Configuring a JPPF server
From JPPF 4.2 Documentation
|Main Page > Configuration guide > Configuring a JPPF server|
Basic network configuration
The server network communication mechanism uses TCP/IP. To do its basic work of receiving jobs and dispatching them for execution, one TCP port is required. In the configuration file, this property would be defined as follows, with its default value:
# JPPF server port jppf.server.port = 11111
- not defining this property is equivalent to assigning it its default value.
- dynamic port allocation: when the port number is set to 0, JPPF will dynamically allocate a valid port number. Note that this feature is mostly useful when server discovery is enabled.
Backward compatibility with JPPF v2.x: To avoid too much disruption in applications configured for JPPF v2.x, JPPF will use the server port defined with the "old" property "class.server.port" if "jppf.server.port" is not defined.

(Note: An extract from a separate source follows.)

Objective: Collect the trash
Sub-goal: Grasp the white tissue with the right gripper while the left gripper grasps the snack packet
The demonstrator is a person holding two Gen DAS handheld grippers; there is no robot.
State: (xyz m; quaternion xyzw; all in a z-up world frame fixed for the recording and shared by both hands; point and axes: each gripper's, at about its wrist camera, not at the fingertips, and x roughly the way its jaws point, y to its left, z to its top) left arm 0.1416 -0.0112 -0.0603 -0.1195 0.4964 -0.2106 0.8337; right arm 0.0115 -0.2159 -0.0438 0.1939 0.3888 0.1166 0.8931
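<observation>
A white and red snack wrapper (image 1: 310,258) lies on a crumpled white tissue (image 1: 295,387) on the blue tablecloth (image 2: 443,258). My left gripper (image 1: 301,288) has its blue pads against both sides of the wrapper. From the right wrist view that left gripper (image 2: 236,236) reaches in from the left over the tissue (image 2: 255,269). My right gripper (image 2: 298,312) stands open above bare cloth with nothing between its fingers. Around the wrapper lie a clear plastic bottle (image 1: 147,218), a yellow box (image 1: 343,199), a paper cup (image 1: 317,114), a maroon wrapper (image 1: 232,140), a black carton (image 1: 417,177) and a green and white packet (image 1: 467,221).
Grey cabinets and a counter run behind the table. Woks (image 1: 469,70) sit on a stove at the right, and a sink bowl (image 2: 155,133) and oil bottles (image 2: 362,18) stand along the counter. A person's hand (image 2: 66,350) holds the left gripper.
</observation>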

By default, JPPF nodes and clients are configured to automatically discover active servers on the network. This is made possible because, by default, a JPPF server will broadcast the required information (i.e. host address and port numbers) using the UDP multicast mechanism. This mechanism itself is configurable, by setting the following properties:
# Enable or disable automatic discovery of JPPF drivers jppf.discovery.enabled = true # UDP multicast group to which drivers broadcast their connection parameters jppf.discovery.group = 220.127.116.11 # UDP multicast port to which drivers broadcast their connection parameters jppf.discovery.port = 11111 # How long a driver should wait between 2 broadcasts, in milliseconds jppf.discovery.broadcast.interval = 1000 # IPv4 address inclusion patterns jppf.discovery.broadcast.include.ipv4 = # IPv4 address exclusion patterns jppf.discovery.broadcast.exclude.ipv4 = # IPv6 address inclusion patterns jppf.discovery.broadcast.include.ipv6 = # IPv6 address exclusion patterns jppf.discovery.broadcast.exclude.ipv6 =
The values indicated above are the default values. Note that, given the nature of the UDP protocol, the broadcast data is transient, and has to be re-sent at regular intervals to allow new nodes or clients to find the information. The broadcast interval property allows some control over the level of network traffic ("chattyness") thus generated.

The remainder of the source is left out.